Example 2 — Solute solver. You need 250 g of a 3.5 percent sodium bicarbonate solution. Solute = 0.035 × 250 = 8.75 g. Solvent = 250 − 8.75 = 241.25 g of water.
Example 3 — Solvent solver. You have 15 g of pure citric acid and want a 6 percent solution. Total mass needed = 15 ÷ 0.06 = 250 g. Solvent to add = 250 − 15 = 235 g of water.
Mass percent and the dilution rule
When you dilute a stock solution with additional solvent, the solute mass stays constant. Only the total mass changes. The dilution rule says w1% × m1 = w2% × m2. To dilute 100 g of 10 percent solution to 5 percent, solve for m2: m2 = (10 × 100) / 5 = 200 g. You need to add 100 g of solvent.
The dilution rule works in any consistent set of mass units. You can also express it with concentration in mg/L, mol/L, or any other unit — as long as both sides use the same unit. The key is that the absolute amount of solute is conserved.
Mass percent in real solutions
Mass percent appears on hundreds of everyday product labels:
- Normal saline = 0.9% NaCl — matches blood osmolarity
- Household hydrogen peroxide = 3% H2O2 — wound rinse strength
- Industrial hydrogen peroxide = 30–50% — bleaching, chemical synthesis
- White vinegar = 4–8% acetic acid — kitchen and cleaning grade
- Rubbing alcohol = 70% isopropanol — disinfectant sweet spot
- Household bleach = 5.25% sodium hypochlorite — disinfectant strength
- Concentrated HCl = 30–37% — laboratory reagent
- Simple syrup = 50% sucrose — standard bartender ratio
Common mass percent mistakes
Confusing solute mass with total solution mass (5 g salt in 100 g water is not 5 percent, it is 4.76 percent — total is 105 g), mixing w/w with w/v without a density correction, using volumes when the recipe asks for masses, and ignoring the dilution rule when adjusting concentrations.

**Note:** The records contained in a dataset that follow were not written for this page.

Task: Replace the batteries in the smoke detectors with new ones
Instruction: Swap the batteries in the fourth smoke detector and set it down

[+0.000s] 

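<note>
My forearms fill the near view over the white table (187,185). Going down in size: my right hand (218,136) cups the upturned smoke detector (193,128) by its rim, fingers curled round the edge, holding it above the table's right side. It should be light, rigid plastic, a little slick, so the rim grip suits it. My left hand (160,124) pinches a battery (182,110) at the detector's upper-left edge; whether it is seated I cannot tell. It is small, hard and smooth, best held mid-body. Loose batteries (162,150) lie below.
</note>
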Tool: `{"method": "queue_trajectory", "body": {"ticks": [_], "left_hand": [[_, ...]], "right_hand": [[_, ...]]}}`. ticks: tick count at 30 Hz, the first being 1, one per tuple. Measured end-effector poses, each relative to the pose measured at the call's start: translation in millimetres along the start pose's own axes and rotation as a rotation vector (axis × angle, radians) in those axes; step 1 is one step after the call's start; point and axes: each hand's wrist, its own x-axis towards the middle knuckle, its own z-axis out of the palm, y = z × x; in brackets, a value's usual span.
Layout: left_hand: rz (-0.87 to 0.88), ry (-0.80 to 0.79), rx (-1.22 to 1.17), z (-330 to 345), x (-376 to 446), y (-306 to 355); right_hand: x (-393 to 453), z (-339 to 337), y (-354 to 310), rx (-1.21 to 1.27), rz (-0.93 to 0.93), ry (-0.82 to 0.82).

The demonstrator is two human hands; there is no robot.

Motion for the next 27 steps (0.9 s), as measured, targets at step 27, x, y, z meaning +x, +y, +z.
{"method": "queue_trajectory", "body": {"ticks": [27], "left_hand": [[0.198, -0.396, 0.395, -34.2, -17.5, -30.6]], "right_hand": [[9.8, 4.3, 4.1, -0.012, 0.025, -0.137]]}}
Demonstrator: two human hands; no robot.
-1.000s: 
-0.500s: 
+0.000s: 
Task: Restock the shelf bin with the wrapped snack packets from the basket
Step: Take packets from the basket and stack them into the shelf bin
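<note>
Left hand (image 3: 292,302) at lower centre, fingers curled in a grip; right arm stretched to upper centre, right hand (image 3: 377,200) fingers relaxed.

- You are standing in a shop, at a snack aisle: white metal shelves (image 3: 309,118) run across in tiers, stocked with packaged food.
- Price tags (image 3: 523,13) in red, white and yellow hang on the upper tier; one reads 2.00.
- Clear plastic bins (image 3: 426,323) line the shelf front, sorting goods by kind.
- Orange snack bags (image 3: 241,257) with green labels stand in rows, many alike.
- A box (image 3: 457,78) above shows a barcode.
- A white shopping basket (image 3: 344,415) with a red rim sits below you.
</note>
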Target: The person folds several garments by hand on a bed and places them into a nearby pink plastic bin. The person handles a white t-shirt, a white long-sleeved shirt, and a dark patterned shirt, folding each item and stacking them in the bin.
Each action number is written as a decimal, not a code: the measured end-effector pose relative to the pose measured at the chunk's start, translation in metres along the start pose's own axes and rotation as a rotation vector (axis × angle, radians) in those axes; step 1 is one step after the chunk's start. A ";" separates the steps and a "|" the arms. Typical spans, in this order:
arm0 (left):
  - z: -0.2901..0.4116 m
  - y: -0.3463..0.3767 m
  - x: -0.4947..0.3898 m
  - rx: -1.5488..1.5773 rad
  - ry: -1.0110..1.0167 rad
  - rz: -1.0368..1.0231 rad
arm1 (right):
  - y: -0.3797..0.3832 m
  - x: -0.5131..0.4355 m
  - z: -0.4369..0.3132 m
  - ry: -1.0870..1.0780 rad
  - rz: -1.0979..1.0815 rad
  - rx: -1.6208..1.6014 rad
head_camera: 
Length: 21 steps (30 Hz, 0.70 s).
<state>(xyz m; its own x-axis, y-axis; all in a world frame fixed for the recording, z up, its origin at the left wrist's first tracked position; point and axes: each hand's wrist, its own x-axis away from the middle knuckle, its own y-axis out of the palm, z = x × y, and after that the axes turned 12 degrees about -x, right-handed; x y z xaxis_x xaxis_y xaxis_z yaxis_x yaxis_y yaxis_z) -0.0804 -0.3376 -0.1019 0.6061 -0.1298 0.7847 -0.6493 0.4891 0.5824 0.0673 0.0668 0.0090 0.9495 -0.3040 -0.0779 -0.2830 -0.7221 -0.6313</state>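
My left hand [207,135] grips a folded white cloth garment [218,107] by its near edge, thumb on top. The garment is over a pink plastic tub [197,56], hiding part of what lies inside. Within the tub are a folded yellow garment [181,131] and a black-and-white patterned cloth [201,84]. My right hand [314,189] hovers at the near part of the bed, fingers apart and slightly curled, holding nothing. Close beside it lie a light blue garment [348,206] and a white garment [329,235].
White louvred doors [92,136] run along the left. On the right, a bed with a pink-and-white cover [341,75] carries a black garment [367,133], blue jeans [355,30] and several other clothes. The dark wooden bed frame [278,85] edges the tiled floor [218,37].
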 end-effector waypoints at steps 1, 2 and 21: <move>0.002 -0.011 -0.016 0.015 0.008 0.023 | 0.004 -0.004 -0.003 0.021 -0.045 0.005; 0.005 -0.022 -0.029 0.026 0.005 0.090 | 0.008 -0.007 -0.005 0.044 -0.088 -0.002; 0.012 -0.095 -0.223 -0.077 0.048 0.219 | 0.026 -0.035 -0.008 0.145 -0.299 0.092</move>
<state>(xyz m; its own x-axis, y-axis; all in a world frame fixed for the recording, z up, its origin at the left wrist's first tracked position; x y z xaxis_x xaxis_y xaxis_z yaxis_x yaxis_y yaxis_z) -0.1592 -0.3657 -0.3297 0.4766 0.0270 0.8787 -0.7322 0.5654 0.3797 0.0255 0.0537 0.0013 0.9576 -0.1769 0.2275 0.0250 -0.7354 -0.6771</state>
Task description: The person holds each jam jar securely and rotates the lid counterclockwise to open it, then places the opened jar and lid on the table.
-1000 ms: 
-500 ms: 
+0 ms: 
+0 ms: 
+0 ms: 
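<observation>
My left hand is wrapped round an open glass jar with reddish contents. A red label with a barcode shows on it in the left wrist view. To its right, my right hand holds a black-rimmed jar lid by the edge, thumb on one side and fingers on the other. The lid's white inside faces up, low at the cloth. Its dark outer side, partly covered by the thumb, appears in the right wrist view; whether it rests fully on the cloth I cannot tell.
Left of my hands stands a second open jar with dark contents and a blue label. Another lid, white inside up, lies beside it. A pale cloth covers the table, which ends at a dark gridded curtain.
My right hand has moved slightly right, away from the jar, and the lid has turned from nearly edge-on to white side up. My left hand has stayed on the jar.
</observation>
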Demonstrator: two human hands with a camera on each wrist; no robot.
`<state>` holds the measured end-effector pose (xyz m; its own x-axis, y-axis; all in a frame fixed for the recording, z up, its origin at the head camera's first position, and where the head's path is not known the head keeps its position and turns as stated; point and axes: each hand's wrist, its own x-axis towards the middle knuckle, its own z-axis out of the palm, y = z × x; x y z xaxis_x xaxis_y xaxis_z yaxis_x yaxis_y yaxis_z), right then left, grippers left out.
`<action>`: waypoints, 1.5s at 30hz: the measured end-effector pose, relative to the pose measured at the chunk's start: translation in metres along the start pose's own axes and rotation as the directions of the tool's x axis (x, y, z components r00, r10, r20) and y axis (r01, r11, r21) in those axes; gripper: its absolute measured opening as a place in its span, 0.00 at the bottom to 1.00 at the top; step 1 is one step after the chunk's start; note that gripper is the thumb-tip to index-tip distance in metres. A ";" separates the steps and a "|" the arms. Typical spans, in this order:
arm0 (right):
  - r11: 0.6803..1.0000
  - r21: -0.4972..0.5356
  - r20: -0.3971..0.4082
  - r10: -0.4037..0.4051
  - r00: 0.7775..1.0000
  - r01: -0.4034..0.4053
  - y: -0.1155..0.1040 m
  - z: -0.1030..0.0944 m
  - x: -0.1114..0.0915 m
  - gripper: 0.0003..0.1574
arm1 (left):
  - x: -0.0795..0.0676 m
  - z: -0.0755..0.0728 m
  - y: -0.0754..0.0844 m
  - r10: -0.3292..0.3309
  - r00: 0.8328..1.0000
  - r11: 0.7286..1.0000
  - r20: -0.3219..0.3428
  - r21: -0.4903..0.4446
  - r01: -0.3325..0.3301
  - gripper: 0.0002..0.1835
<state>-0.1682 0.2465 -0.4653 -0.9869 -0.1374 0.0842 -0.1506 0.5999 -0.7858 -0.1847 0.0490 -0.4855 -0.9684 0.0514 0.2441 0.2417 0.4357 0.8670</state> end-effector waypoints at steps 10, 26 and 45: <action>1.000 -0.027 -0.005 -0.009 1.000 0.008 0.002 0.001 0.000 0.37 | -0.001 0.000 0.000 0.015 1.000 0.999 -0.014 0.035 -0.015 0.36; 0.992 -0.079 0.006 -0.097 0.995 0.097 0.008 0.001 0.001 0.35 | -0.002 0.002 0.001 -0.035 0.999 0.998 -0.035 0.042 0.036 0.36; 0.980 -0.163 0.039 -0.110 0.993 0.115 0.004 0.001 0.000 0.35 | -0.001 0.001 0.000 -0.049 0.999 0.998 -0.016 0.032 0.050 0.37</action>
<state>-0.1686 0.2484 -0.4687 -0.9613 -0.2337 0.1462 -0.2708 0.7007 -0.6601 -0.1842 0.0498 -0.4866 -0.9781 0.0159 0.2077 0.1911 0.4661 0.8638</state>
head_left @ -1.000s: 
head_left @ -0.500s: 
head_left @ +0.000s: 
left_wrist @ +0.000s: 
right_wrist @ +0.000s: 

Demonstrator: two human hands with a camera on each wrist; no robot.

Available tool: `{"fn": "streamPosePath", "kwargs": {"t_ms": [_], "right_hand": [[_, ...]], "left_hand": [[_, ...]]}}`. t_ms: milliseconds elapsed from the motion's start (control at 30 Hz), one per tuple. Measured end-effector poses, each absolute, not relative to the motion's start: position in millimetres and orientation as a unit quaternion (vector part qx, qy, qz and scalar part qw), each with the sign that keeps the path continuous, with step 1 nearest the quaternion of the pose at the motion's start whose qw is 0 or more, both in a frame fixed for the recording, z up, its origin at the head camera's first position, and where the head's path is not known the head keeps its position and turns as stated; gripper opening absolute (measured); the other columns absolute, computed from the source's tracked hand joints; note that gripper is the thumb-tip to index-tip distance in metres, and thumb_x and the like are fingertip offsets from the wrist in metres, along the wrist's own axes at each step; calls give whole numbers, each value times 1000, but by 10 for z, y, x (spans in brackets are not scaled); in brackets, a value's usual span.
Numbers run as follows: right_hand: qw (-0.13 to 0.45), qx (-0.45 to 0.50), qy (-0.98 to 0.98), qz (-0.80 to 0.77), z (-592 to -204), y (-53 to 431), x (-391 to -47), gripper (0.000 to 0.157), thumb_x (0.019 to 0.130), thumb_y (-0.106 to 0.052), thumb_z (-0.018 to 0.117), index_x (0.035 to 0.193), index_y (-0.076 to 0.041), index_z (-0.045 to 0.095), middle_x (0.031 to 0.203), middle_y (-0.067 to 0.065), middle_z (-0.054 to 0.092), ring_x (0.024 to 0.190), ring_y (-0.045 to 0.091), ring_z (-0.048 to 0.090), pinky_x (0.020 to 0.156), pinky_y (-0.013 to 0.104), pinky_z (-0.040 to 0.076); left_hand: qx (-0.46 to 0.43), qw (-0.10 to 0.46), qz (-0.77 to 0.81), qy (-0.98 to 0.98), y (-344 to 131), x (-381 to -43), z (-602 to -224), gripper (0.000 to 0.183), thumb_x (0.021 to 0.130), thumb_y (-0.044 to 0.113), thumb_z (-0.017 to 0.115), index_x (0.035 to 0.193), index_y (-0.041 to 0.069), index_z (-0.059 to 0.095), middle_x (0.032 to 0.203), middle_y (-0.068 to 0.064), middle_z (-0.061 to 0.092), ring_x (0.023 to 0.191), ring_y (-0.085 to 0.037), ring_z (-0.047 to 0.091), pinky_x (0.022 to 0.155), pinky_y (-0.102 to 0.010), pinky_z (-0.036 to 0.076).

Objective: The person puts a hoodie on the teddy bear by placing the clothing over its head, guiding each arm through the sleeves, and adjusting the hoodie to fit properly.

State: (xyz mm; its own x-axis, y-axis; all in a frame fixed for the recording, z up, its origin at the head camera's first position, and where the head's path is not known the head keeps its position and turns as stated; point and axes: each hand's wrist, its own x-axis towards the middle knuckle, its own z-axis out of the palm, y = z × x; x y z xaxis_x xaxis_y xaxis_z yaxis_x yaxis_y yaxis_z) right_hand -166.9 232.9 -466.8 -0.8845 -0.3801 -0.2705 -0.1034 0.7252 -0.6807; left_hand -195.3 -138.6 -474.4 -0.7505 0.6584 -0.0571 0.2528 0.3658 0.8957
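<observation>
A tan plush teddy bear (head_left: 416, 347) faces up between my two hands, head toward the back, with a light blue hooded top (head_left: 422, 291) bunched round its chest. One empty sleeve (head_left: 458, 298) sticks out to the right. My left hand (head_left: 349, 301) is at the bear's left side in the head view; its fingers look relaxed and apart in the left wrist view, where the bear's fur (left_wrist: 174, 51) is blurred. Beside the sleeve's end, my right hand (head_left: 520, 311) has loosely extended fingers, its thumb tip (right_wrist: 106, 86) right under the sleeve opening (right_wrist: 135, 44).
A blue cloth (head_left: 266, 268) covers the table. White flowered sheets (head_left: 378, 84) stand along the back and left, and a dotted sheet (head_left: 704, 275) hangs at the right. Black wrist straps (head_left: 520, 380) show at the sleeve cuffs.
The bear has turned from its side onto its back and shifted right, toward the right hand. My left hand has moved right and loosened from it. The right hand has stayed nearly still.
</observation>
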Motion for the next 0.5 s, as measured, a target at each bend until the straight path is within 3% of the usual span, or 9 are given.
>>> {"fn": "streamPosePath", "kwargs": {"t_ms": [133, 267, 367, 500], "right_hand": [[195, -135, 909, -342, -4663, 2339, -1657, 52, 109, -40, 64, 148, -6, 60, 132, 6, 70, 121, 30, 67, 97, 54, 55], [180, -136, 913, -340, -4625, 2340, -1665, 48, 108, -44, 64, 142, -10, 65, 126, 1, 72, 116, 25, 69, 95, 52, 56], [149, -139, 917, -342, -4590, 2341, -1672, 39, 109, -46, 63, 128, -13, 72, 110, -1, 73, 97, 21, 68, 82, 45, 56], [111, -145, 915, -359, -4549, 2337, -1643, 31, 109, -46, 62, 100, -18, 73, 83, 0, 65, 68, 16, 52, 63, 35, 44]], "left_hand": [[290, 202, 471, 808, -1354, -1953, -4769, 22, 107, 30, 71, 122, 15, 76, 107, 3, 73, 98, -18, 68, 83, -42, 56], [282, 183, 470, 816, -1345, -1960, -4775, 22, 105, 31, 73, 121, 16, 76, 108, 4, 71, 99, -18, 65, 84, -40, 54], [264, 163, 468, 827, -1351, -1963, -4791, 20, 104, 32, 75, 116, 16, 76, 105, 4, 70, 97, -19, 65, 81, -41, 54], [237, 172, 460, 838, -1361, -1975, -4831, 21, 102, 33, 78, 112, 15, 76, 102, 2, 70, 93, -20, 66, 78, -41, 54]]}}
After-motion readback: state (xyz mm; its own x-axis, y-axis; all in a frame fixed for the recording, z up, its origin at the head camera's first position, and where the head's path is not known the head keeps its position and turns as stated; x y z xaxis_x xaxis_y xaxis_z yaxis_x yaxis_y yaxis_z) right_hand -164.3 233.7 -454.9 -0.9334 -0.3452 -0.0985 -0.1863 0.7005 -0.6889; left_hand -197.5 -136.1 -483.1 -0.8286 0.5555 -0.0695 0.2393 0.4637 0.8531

The most common mistake is putting solvent mass in the denominator instead of total mass. "5 g of salt in 100 g of water" is a 5 percent solution only if you read 100 g as the total, not the solvent. The correct mass percent of 5 g solute in 100 g of water is 5 ÷ 105 × 100 = 4.76 percent. The calculator handles this by asking for solute and solvent separately and computing the sum.
The second common error is forgetting that w/w does not equal w/v outside dilute aqueous solutions. A 5 percent w/v sulfuric acid solution (5 g per 100 mL) is denser than water, so its w/w percent is closer to 4.6 percent. For dilute aqueous solutions the two are interchangeable to about one percent accuracy; for concentrated solutions, density correction is essential.